#### [Problem details]
For each line of the material, write out an exact copy.

#### [Source material]

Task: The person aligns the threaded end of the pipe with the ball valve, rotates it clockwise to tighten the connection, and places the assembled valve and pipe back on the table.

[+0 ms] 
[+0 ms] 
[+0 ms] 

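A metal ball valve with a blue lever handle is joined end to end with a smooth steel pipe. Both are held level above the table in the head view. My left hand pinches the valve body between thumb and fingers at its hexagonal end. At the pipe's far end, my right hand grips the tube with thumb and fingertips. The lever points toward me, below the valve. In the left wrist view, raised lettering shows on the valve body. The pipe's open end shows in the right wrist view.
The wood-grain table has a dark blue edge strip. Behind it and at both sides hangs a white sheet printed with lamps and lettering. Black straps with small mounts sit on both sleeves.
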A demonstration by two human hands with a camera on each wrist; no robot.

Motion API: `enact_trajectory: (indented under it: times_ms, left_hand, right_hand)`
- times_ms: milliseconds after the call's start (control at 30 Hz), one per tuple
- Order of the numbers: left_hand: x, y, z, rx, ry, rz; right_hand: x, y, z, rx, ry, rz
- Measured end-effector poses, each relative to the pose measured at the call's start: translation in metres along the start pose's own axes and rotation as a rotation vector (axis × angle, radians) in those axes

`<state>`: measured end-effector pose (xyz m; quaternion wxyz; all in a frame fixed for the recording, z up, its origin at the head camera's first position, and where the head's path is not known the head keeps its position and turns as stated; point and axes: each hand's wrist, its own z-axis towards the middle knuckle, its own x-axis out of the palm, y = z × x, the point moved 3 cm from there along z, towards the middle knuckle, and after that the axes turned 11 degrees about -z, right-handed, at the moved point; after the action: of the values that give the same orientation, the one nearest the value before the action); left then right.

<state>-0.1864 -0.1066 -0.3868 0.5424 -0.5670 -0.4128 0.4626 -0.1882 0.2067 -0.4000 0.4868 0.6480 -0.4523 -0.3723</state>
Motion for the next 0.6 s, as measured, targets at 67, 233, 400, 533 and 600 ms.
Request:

#### [Response to the exercise]
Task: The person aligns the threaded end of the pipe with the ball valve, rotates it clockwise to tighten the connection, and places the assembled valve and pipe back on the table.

[+0 ms] 
[+0 ms] 
[+0 ms] 

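A metal ball valve with a blue lever handle is joined end to end with a smooth steel pipe. Both are held level above the table in the head view. My left hand pinches the valve body between thumb and fingers at its hexagonal end. At the pipe's far end, my right hand grips the tube with thumb and fingertips. The lever points toward me, below the valve. In the left wrist view, raised lettering shows on the valve body. The pipe's open end shows in the right wrist view.
The wood-grain table has a dark blue edge strip. Behind it and at both sides hangs a white sheet printed with lamps and lettering. Black straps with small mounts sit on both sleeves.
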A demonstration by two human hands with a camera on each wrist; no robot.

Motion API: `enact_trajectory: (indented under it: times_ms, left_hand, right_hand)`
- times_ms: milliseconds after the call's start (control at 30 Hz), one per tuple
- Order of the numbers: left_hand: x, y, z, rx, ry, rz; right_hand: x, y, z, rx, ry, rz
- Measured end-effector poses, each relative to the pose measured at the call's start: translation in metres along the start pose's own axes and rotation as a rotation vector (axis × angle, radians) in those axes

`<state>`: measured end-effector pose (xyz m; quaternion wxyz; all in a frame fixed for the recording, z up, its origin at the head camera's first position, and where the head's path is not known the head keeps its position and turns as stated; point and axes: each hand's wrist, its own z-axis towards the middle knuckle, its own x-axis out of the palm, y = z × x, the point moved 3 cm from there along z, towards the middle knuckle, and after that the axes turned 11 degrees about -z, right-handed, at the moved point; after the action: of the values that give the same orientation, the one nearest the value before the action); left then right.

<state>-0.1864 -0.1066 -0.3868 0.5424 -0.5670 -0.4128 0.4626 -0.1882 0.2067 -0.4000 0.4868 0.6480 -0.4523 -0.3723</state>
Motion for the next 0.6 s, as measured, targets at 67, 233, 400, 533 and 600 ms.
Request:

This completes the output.